#### Exercise aim:
When you return the data, keep every word exact and include none of the images.

#### Data:
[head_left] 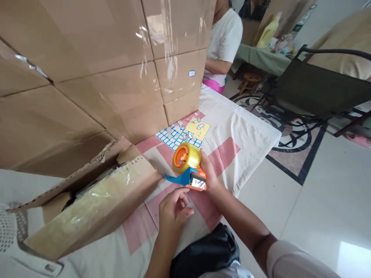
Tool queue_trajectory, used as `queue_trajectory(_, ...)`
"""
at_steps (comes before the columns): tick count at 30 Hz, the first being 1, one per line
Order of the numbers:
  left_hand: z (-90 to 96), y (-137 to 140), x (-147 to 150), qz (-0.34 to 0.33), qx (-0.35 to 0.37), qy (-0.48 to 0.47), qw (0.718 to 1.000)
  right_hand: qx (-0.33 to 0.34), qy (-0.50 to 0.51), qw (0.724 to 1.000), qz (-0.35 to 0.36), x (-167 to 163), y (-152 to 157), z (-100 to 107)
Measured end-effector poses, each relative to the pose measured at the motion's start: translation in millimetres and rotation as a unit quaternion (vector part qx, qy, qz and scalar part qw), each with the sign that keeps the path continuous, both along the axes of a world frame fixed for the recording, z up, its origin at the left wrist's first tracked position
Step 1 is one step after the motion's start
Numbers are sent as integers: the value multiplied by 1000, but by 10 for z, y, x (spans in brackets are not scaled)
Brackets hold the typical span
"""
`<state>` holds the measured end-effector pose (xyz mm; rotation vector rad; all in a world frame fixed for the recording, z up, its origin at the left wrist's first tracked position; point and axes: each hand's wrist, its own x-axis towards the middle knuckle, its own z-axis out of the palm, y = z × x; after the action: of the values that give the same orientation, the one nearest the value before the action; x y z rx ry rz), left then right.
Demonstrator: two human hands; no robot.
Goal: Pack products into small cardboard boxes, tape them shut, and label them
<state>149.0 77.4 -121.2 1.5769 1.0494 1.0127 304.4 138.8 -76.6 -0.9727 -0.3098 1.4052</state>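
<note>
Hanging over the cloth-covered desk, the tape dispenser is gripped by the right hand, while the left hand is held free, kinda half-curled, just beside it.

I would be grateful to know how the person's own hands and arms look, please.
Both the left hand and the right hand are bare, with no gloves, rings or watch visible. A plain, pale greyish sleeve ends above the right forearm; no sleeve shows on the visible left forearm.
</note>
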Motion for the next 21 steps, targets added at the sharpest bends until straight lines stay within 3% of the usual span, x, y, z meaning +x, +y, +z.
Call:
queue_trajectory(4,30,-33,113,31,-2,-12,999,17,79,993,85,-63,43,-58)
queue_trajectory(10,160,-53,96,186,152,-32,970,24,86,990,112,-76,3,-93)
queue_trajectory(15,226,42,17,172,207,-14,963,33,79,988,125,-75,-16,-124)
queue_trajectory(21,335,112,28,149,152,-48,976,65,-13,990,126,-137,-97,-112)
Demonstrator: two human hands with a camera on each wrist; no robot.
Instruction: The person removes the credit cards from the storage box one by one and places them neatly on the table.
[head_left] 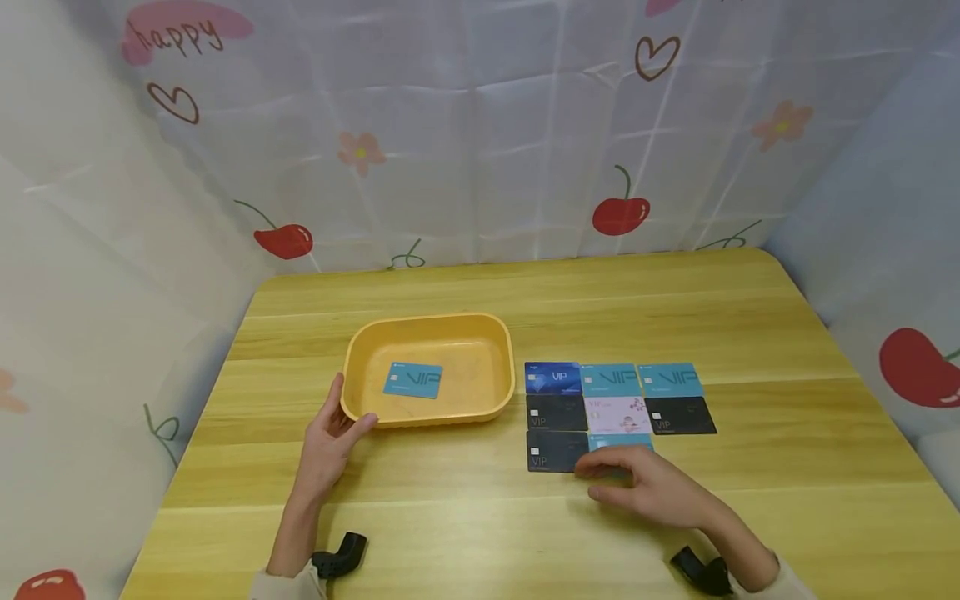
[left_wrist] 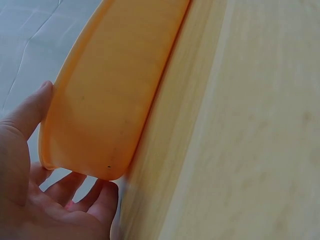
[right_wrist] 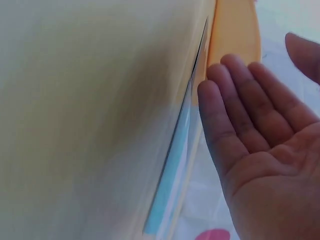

#### Answer to the exercise:
[head_left] 
Tool queue_trajectory, used as `queue_trajectory(_, ...)`
"""
at_steps (comes before the columns): tick count at 30 Hz, the first being 1, one per line
Order of the numbers:
  left_hand: z (-90 to 96), y (-137 to 140), x (-147 to 150), qz (-0.34 to 0.33), qx (-0.35 to 0.37), qy (-0.48 to 0.47), qw (0.718 to 1.000)
  right_hand: qx (-0.33 to 0.34), qy (-0.50 to 0.51), qw (0.724 to 1.000), qz (-0.35 to 0.36), x (-167 to 163), y (-152 to 157), z (-100 to 107)
Measured end-effector poses, each relative to the pose measured at the motion's start: translation in millimetres and rotation as a unit quaternion (vector part qx, qy, qz and scalar part qw), each with the sign that keeps the path continuous, both along the axes of a world frame fixed for the recording, z up, its origin at the left wrist's first tracked position
Step 1 is one step after the motion's start
Numbers are sent as integers: the value multiplied by 1000, but by 10 for z, y, x (spans in brackets are not scaled)
Brackets hold the typical span
"""
`<state>` holds the measured end-effector pose (xyz mm; rotation vector rad; all in a world frame fixed for the recording, z up, its origin at the left wrist's first tracked position; point and axes: each hand's wrist, its own x-axis towards the middle knuckle, its own z-axis out of the palm, y = z × x; after the action: of the values that give the same orientation, the one nearest the value before the action; x y z rx ry rz), left then right.
Demonstrator: two human hands; no robot.
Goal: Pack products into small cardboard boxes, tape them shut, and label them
<state>149.0 77.4 -121.2 1.5769 1.0494 1.0127 304.4 138.8 -76.6 -0.9727 -0.3098 1.4052</state>
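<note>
Hanging over the cloth-covered desk, the tape dispenser is gripped by the right hand, while the left hand is held free, kinda half-curled, just beside it.

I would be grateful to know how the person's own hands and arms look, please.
Both the left hand and the right hand are bare, with no gloves, rings or watch visible. A plain, pale greyish sleeve ends above the right forearm; no sleeve shows on the visible left forearm.
</note>
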Motion for the next 21 steps, targets added at the sharpest bends until straight lines stay within 3% of the usual span, x, y, z meaning +x, +y, +z.
Call:
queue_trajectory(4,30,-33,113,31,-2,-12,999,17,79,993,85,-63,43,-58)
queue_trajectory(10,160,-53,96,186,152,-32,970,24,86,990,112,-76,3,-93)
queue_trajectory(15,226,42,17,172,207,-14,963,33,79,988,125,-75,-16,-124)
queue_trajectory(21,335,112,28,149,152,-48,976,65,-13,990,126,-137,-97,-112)
Demonstrator: two human hands with a camera on each wrist; no robot.
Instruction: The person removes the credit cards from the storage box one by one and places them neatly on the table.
[head_left] 
[left_wrist] 
[right_wrist] 

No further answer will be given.